> **DATA EXTRACT**
=== Begin Enclosure ===

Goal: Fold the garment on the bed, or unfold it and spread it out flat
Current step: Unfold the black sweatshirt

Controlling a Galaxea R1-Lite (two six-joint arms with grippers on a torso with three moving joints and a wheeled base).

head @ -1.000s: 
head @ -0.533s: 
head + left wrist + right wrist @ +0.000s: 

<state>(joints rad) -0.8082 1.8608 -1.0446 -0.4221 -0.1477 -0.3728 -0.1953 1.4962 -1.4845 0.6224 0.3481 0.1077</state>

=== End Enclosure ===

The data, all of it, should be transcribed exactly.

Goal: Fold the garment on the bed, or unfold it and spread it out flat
Current step: Unfold the black sweatshirt

Controlling a Galaxea R1-Lite (two six-joint arms with grippers on a torso with three moving joints and a wheeled base).

head @ -1.000s: 
head @ -0.533s: 
head + left wrist + right wrist @ +0.000s: 

<state>(joints rad) -0.8082 1.8608 -1.0446 -0.4221 -0.1477 -0.3728 -0.1953 1.4962 -1.4845 0.6224 0.3481 0.1077</state>

No further work remains on this exercise.